Однако случился и следующий раз. За время отбывания кары, Федор Иванович не выдержал и утащил казенный веник. Ему, как рецидивисту, назначили срок 15 суток.
В итоге закрутилась такая катавасия. Бедного страдальца терзала то совесть, то милиция. Причем, если первая была однообразна, то вторая с каждым разом увеличивала степень наказания. Что пугало.
В конце концов, измученный Федор Иванович обратился ко мне. Увы, медицинской помощи я ему оказать не смог. Нет у медицины способа от совести. Но, с помощью моим знакомых, нашлось замечательное решение.
В местной тюрьме отгородили одну из камер. Чтобы изнутри туда доступа не было.
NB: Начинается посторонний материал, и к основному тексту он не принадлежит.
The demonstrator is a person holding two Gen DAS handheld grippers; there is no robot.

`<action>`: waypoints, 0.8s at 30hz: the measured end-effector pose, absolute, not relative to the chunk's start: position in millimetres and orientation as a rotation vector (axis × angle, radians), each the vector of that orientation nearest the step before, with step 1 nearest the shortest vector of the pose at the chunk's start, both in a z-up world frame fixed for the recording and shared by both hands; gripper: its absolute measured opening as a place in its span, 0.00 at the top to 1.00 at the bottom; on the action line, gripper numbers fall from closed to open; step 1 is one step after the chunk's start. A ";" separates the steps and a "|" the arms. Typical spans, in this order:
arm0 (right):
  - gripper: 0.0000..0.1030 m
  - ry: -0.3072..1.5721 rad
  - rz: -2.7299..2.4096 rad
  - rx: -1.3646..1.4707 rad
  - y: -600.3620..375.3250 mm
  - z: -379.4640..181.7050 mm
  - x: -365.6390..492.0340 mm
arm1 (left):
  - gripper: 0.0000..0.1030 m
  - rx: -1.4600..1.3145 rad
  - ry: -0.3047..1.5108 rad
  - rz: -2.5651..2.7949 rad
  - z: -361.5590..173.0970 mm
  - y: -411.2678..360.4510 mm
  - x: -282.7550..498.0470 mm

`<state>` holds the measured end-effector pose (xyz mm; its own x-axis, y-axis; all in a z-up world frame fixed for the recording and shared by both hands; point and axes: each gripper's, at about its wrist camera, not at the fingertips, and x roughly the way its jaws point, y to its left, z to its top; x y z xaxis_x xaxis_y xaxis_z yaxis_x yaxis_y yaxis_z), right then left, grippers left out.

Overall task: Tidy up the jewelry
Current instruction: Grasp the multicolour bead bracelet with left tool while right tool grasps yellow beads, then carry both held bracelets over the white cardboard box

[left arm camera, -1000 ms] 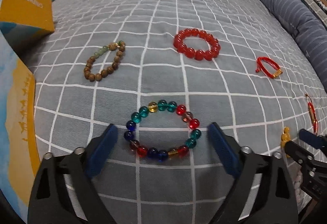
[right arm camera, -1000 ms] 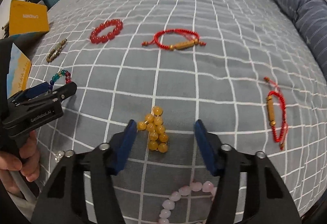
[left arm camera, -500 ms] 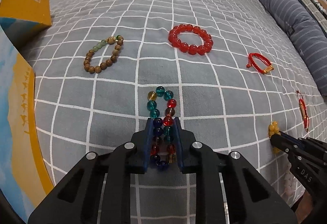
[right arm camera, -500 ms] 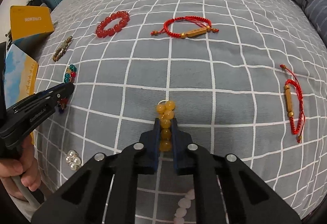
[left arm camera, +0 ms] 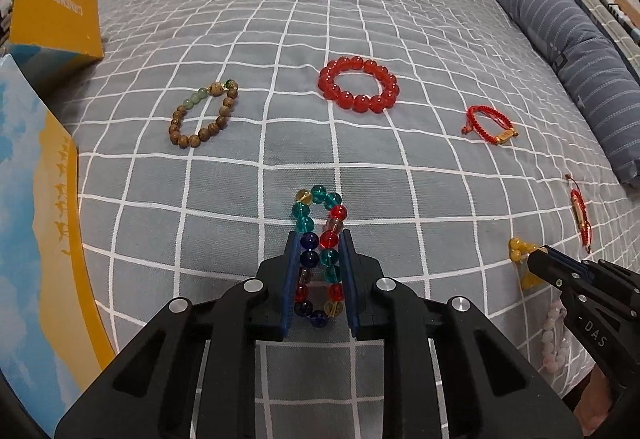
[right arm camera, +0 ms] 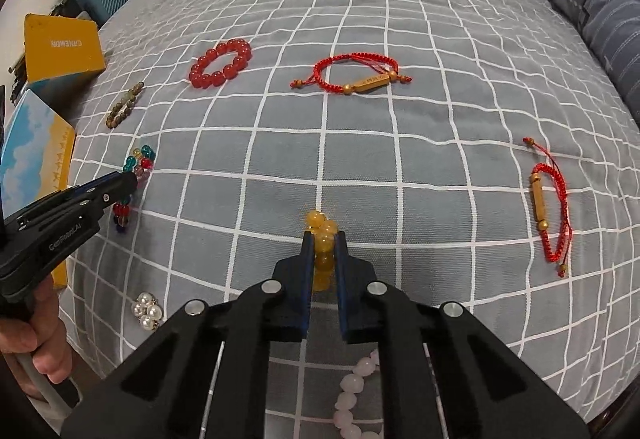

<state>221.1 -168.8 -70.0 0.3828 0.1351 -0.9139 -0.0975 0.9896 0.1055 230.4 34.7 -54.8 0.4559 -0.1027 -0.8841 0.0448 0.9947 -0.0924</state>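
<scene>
My left gripper (left arm camera: 319, 243) is shut on a multicoloured glass bead bracelet (left arm camera: 319, 215), squeezed into a narrow loop on the grey checked bed cover (left arm camera: 360, 19). My right gripper (right arm camera: 323, 239) is shut on a yellow bead bracelet (right arm camera: 320, 221), bunched between the pads. A red bead bracelet (left arm camera: 359, 84), a brown wooden bead bracelet (left arm camera: 204, 115) and a red cord bracelet (left arm camera: 490, 125) lie further out. A second red cord bracelet (right arm camera: 548, 207) lies to the right. The left gripper also shows in the right wrist view (right arm camera: 128, 183).
Two boxes stand at the left: a yellow one (left arm camera: 54, 19) and a blue-and-yellow one (left arm camera: 36, 219). A striped blue pillow (left arm camera: 572, 59) lies along the right. A pink bead bracelet (right arm camera: 356, 399) and a pearl cluster (right arm camera: 148, 311) lie near the bed's front edge.
Both grippers were open around their bracelets a second ago and have closed on them, squeezing each into a narrow bunch. Since half a second ago little has moved.
</scene>
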 end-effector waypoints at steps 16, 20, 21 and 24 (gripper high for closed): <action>0.91 1.131 0.146 0.038 -165.1 -53.7 214.9 | 0.91 -0.043 1.065 -0.084 -37.9 37.6 223.2; 0.91 1.135 0.150 0.035 -164.3 -54.4 214.1 | 0.77 -0.043 1.069 -0.054 -47.4 40.3 227.8; 0.91 1.135 0.151 0.033 -164.1 -54.4 213.4 | 0.68 -0.043 1.071 -0.049 -50.0 40.6 228.1; 0.91 1.134 0.150 0.033 -165.5 -54.6 212.8 | 0.61 -0.032 1.065 -0.035 -58.5 40.2 227.5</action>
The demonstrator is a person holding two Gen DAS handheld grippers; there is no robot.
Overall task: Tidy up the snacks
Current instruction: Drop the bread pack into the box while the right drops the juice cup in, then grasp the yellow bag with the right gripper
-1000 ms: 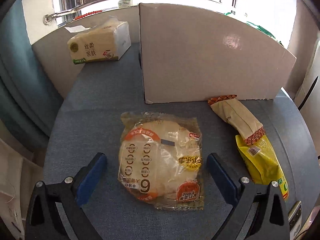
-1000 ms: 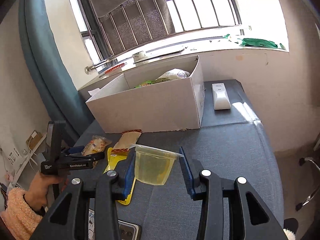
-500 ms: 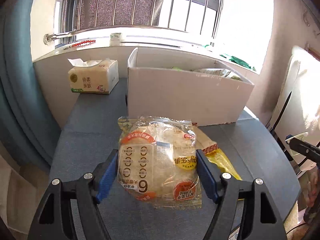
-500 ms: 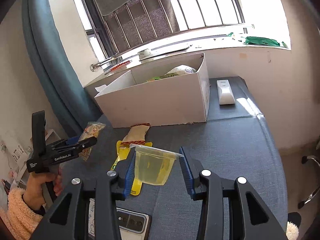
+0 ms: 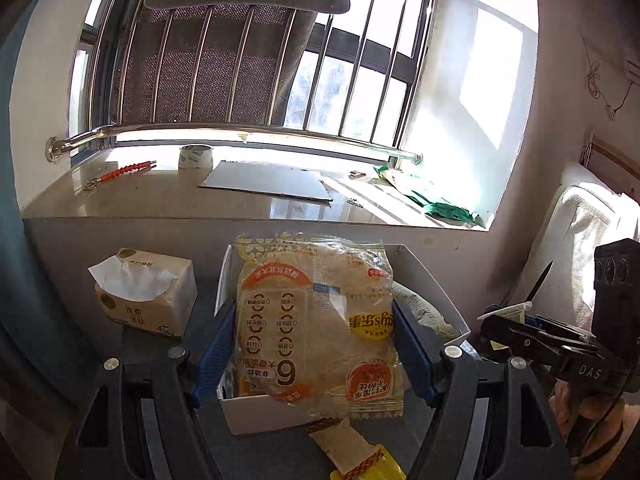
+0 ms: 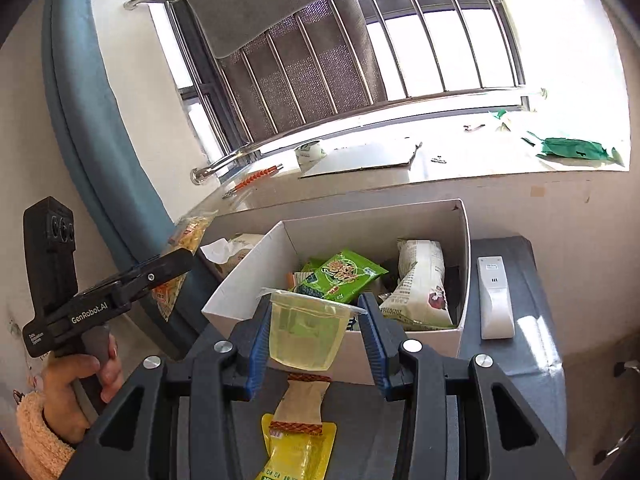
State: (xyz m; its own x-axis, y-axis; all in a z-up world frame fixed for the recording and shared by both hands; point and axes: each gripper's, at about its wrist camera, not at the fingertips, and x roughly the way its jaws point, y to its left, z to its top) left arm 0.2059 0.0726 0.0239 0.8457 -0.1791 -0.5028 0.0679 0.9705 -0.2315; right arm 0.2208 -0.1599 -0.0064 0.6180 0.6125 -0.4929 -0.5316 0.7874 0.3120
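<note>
Both wrist views look closely over the white box (image 5: 256, 412) (image 6: 400, 360) toward the window.

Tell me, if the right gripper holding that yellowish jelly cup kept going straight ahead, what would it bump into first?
Probably the near wall of the white cardboard box, or the green snack packet inside if it clears the rim. The right gripper and its translucent yellow jelly cup point there, though depth is unclear.

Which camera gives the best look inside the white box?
The right wrist view: it looks down into the white box, showing a green packet and a white bag. In the left wrist view the held pastry packet blocks most of it.
</note>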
И сделали отдельный вход. Федору Ивановичу выдали от нее ключ. А сверх того, бессрочное судебное решение. Которое обязывало его всякий раз, после совершения преступления, пребывать в этой камере в ночное время. А в дневное, продолжать свою работу.
Все были удовлетворены. Милиция и суд освободились от огромной череды дел. Апполинария Герасимовна перестала являться и, наверное, была этим довольна. А Федор Иванович просто блаженствовал. Он как-то заходил поболтать и рассказал, что в своей квартире довольно-таки страдал. Над ним жила семья с маленькими детьми. А в соседней квартире, молодой, подающий надежды барабанщик. Это, не говоря о пивном ларьке под окном...
В тюрьме Федор Иванович сдружился с охраной, в которой оказались два гитариста, балалаечник и гармонист. В общем, жизнь его тоже наладилась.
В скором времени я переехал в другой город и, увы, не знаю продолжение этой истории.